Umutlar çoğaltıp, düşler kurmak zor benim için. Zamanım az. Yeniden bahar yaşamak, sıcak denizlerde yüzmek yok önümde. Son mevsim yaşadığım. Bırak, bulunduğum mevsimi yaşayayım kendimce diyemiyorum. Henüz bensizliğe hazır değilsin biliyorum. Ellerini bırakamam. Düşmezsin, düşsen de, mutlaka daha güçlü kalkarsın biliyorum. Zorlanırsın başlarda bocalarsın, şaşırırsın bazen atacağın adımı bile belki.

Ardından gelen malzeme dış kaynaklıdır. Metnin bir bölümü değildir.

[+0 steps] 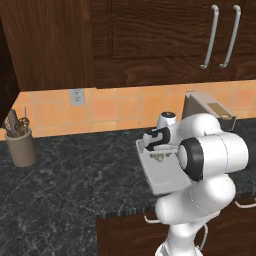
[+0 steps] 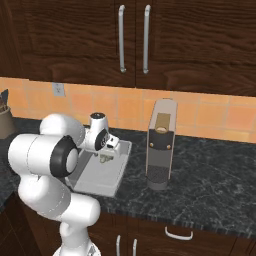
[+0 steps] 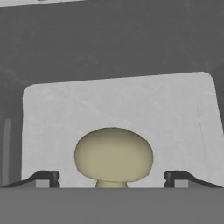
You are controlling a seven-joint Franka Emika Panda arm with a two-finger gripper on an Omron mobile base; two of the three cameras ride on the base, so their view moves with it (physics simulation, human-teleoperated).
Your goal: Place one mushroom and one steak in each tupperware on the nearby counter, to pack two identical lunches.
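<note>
Evidently at the release step, the gripper (image 3: 112, 178) stands wide open, holding nothing, over the mushroom (image 3: 113, 155) inside the pale tupperware (image 3: 57, 113); a steak plausibly comes next.

White, glossy arm (image 1: 210, 155) here, built from fat rounded segments that bulge like stacked shells. A broad black ring (image 1: 192, 159) marks the big joint, and a smaller black band sits at the wrist (image 1: 156, 139). A short white cap with a dark disc on top (image 1: 167, 118) crowns the far link. From the hand view, 2 small dark fingers (image 3: 43, 178), each tipped with a pale grey pad, set wide apart.
</note>
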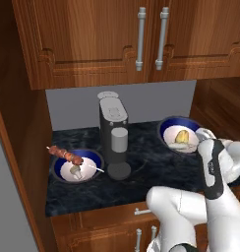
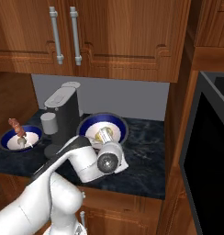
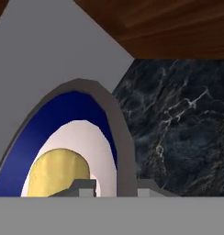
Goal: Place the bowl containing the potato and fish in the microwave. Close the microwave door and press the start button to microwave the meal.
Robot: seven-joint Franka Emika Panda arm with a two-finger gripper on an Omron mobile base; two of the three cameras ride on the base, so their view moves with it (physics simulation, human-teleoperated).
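Bowl [image 1: 167, 129] on dark counter [image 1: 146, 165], at three o'clock from coffee machine [image 1: 114, 133], potato [image 1: 181, 136] and fish [image 1: 180, 146] inside. Gripper [image 3: 116, 189] astride near rim, one finger inside by the potato, one outside; apparently clamped on the rim wall. Microwave door [image 2: 208, 165] open at three o'clock, well apart. Likely next: lift straight, then carry toward three o'clock.

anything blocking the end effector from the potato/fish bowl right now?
Nothing visible. The end effector is already at the bowl, its fingertips straddling the near rim beside the potato. The coffee machine stands off to the side.
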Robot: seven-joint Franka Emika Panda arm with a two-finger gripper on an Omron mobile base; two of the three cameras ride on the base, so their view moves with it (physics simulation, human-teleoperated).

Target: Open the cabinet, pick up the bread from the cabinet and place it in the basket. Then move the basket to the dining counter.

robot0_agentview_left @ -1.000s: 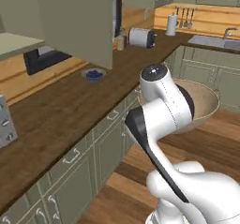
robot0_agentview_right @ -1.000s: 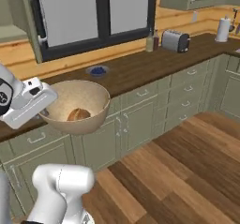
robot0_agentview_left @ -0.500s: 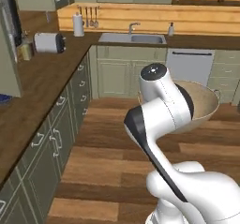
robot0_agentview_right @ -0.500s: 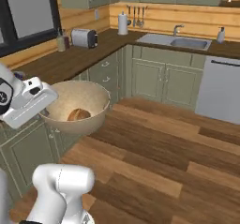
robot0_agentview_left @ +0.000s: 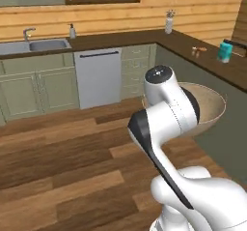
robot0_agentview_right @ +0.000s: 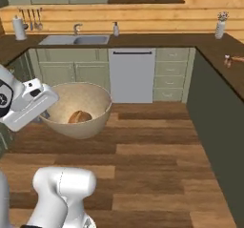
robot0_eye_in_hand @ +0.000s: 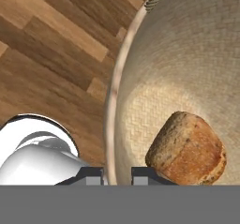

Ve iyi biliyorum ki bensizlik zor gelecek, katlanılmaz gelecek. Çok özleyecek. Çok arayacaksın beni. Her etkinliğinde yanında isteyeceksin, hiç değilse danışmak adına, sağlığımdaki gibi.

Ama unutma bebeğim. O duygu, korkulası bir yetersizlik duygusu değil, her evlâtta olan bir duygudur. Hepimiz yeri geldiğinde, ebeveyn de olsak, bir yerde evlâdız da. Kaç yaşında olursak olalım, ne denli yetkin ve güçlü olursak olalım, kaç evlada ana ya da baba olursak olalım, zaman zaman, o yüce sevgiyi özleriz. O sımsıcak yüreği ararız. Ellerimiz, o huzur dolu avuçların güvencini, başımızsa o karşılıksız sevgiyle yüklü omzun huzur ve hazzını arar. Sakin bir liman gibi sokulmak isteriz, bitimsiz aşkın her an hazır olduğu kollara.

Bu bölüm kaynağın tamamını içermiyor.